Essay Mythologizing: Exploring the Unknown

I write.

With no end in sight.

I simply type, but I never know if I am right.

I just feel compelled to type; to write; to set things right.

When your modus operandi is negative empiricism--you prefer falsification over confirmation--the writing life is full of life (hat tip to Dave Lull); it's the spice of life. Your active searching through mythologizing never ends because those unexplored tunnels of opacity seem to diverge even further (hat tip @SkylerTanner) once you shine some essay-spirited light upon their dark caverns and reveal new insights:
"The literary essay, as she saw it, was a moral exercise that involved direct engagement with the unknown, whether it was a foreign civilization or your mind, and what mattered in this was you."--Alexander Chee on Annie Dillard
This is why I write. It's why we all write.

Because we feel like artists when we type; artists who write music with lines of (n=1 / m=1) insights:
"I do have a sneaking suspicion that part of the charm of music lies in the fact that we don't know what it means. ... That's why it is so refreshing to enter into the presence of great art, and why the greatest works of art always contain an element of ambiguity. A masterpiece doesn't push you around. It lets you make up your own mind about what it means—and change it as often as you like."--Terry Teachout, 'The Mystery of Music' (thanks to Dave Lull)
Which is quite a mythologizing insight; given the updating-function, ever re-editing nature of our iterative narrative guiding lights.

It's an ancestral tradition: telling stories that explore the unknown; that tell higher truths. Through time, these stories have passed through pictures, dance motions, drum beats, resounding words, and eventually, much more recently, through mythologizing essays.

That's my preferred medium; it's how I mold my thoughts as I write.
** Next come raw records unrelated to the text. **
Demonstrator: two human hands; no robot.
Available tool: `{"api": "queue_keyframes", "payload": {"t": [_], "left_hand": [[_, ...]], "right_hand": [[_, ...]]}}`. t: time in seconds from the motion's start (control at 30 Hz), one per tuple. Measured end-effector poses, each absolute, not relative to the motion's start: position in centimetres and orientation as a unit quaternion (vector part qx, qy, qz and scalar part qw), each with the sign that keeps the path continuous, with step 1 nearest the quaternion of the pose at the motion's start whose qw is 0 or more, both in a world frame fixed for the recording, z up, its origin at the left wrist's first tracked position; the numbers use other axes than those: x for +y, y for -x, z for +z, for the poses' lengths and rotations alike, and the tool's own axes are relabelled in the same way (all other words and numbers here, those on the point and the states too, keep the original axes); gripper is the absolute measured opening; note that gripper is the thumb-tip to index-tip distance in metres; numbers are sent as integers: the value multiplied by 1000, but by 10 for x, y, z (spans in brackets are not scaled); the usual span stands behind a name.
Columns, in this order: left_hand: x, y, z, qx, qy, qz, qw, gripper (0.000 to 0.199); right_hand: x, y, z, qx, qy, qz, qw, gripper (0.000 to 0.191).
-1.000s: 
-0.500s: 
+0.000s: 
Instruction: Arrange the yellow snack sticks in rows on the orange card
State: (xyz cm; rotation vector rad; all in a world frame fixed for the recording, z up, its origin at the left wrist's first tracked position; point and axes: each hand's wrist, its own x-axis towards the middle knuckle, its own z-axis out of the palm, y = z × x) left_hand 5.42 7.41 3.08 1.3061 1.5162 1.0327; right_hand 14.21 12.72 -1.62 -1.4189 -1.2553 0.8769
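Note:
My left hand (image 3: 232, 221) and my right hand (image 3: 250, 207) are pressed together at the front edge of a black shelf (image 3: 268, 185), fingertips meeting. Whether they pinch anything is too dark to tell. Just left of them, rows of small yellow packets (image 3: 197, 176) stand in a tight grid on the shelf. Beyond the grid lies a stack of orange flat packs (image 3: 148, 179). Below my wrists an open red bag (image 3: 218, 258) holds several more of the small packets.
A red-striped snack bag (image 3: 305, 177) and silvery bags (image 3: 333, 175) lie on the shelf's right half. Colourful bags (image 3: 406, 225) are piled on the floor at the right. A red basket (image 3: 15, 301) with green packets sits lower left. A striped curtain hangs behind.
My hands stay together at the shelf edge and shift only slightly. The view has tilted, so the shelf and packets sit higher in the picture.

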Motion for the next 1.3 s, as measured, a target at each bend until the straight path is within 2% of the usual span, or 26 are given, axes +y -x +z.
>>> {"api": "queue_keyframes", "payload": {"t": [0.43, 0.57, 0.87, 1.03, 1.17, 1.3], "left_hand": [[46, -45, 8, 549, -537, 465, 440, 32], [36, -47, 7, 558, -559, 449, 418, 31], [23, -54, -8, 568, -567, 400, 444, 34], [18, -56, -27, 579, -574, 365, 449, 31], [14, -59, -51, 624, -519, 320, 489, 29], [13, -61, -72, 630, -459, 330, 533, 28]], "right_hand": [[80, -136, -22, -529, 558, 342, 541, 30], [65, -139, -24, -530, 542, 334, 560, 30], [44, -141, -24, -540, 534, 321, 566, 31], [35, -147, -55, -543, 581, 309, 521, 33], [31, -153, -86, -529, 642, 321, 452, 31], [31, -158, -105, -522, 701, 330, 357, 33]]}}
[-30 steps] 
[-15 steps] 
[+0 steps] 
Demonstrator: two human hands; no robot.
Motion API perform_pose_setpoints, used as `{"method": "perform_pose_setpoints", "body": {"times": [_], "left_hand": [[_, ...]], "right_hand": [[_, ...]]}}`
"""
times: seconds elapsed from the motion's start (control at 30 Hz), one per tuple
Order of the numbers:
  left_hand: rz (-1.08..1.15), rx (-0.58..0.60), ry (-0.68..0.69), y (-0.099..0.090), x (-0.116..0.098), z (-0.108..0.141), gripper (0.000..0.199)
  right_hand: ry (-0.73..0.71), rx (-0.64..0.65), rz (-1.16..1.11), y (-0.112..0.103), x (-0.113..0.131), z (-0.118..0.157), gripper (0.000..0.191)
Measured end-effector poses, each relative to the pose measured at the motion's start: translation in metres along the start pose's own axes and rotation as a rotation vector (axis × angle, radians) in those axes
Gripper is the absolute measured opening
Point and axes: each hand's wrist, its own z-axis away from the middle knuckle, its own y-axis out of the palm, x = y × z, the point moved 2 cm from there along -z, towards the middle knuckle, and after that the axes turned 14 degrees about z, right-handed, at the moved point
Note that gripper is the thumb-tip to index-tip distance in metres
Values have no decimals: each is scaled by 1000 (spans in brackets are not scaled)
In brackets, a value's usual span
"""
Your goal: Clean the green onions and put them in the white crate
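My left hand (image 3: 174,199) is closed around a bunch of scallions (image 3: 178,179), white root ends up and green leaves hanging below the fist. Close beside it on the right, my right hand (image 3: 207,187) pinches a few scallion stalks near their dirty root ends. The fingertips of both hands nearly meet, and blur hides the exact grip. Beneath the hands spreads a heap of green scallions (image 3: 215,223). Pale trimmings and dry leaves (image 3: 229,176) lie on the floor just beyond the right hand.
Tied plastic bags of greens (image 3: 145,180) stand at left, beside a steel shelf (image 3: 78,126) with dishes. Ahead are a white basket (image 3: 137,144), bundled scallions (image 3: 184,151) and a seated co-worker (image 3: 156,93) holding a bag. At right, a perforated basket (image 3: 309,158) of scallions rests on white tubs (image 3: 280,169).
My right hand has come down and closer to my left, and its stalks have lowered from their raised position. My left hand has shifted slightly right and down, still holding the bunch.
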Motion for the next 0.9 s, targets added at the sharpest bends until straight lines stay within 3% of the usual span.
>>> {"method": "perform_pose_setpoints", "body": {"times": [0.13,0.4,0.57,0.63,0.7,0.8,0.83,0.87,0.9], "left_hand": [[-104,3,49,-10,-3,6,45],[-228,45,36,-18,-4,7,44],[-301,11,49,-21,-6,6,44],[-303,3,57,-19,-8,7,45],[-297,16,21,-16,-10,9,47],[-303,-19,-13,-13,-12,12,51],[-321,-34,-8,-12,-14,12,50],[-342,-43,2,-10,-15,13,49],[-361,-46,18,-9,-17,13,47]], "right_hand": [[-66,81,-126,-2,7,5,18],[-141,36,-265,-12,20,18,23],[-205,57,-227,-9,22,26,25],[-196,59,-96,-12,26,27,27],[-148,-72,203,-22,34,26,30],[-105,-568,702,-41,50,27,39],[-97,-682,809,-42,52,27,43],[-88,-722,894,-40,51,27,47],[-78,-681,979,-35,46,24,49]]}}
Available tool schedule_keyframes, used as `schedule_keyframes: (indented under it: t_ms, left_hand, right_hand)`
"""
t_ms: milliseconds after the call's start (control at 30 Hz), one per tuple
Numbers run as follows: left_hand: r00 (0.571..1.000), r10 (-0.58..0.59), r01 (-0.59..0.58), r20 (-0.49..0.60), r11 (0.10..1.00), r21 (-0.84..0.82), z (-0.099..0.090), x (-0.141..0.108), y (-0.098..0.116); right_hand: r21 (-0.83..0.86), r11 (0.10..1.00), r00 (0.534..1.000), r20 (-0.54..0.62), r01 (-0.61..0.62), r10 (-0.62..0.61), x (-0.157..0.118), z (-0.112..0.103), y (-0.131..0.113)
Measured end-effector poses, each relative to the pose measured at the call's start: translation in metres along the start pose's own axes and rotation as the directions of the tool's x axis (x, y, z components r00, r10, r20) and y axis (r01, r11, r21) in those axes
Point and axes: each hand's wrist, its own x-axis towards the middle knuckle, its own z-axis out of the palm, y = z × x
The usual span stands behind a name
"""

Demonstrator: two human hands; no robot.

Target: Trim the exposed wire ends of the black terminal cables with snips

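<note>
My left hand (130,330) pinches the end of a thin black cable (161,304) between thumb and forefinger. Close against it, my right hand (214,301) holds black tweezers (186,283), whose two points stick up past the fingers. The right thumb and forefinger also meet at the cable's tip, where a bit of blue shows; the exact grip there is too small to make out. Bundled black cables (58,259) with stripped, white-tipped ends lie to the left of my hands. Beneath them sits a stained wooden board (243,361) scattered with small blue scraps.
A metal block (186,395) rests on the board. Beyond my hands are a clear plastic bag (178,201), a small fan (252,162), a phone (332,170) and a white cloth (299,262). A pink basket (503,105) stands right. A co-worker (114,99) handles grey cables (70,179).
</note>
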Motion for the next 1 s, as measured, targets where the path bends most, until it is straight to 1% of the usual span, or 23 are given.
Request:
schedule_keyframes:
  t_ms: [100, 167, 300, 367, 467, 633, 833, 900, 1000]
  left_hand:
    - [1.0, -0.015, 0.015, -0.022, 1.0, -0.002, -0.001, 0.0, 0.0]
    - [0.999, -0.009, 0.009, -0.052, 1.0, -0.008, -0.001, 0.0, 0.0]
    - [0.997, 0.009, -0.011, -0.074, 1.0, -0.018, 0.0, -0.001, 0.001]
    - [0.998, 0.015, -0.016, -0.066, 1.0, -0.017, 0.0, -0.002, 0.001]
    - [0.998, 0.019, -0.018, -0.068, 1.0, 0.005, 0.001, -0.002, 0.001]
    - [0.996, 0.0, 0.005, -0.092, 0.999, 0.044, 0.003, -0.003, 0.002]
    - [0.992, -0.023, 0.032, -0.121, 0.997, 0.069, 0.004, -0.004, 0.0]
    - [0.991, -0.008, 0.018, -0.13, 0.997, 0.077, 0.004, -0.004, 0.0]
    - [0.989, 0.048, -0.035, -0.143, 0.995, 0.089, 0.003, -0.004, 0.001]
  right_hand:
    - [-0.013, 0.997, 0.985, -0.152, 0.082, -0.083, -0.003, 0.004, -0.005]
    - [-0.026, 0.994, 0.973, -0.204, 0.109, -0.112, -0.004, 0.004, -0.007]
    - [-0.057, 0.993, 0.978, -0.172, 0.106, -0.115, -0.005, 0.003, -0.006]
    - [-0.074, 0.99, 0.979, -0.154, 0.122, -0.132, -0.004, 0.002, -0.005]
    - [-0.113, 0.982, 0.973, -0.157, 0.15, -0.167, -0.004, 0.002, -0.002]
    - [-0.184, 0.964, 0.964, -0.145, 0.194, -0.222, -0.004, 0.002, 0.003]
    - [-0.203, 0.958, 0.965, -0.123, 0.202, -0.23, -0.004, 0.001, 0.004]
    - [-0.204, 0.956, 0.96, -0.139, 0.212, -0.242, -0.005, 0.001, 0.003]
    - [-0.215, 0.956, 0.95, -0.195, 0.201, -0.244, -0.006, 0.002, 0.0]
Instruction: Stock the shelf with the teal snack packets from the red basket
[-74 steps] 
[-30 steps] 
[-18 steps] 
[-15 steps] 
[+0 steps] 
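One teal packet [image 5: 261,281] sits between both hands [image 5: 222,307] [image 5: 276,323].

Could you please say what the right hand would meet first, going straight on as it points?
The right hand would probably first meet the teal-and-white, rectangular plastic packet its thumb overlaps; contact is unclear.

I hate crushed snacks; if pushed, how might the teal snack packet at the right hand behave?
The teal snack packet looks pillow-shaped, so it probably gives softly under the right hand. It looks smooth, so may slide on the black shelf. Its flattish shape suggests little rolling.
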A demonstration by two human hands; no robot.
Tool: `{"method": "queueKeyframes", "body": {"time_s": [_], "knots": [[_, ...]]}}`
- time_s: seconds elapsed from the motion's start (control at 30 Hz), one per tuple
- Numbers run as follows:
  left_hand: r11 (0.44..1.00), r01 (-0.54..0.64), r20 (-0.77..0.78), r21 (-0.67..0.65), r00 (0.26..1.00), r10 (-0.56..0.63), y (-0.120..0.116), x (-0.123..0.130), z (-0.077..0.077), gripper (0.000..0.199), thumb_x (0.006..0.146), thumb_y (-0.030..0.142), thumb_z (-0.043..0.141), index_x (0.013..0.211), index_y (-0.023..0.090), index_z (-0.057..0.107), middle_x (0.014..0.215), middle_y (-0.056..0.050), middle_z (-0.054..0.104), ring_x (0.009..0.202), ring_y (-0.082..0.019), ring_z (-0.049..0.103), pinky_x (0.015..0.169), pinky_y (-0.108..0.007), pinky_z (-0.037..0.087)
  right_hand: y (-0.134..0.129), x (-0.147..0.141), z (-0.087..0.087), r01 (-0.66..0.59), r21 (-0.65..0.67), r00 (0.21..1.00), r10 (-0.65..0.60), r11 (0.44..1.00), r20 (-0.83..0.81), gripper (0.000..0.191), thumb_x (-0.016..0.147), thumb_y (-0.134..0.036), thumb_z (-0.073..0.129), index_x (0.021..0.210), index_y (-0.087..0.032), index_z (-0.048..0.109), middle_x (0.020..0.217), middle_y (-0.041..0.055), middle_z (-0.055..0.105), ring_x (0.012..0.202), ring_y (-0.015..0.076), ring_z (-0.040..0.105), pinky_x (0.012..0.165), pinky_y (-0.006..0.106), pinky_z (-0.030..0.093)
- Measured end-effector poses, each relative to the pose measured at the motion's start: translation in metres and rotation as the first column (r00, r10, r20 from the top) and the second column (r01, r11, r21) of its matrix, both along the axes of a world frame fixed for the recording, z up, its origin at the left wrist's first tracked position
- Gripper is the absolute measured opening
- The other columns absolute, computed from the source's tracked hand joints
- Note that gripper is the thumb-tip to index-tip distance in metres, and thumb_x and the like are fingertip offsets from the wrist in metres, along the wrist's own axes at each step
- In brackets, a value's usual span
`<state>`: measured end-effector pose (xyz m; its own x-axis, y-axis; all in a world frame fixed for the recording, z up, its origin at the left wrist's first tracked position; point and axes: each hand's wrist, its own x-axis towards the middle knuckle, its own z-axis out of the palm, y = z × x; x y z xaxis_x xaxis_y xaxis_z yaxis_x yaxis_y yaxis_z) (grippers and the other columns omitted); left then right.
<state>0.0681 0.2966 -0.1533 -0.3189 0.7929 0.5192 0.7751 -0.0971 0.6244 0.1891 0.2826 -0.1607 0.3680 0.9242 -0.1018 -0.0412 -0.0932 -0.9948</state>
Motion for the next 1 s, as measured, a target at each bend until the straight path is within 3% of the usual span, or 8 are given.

Because all I know is that I must type.

I know that not everything is right.

But I continue to write.

It's an n=1 / m=1 fight.

Because essays seem to, eventually, set things right.

That's why we write.


To good health,

Brent

4 comments:

Aaron Blaisdell said...

I love to write, and I hate to write. It's kind of like dating that way. The exhilarating anticipation that accompanies each new essay/date. And the tight knot at the pit of my stomach. When it's over I feel a sense of inner peace.

Jim Purdy said...

When I write, I hope I get it right.

But sometimes all that's left is wrong.

epistemocrat said...

Thanks Aaron and Jim.

Good insights.

The writing process is a challenge--in a good way--that exposes us, makes us vulnerable--we open ourselves up to the world--and often shows us that we need to write some more to get it right.

Best,

Brent

Aaron Blaisdell said...

Yep. My new insight is that, perhaps, writing is like mental hormesis (or it IS mental hormesis). Looking forward to coffee w/ you tomorrow.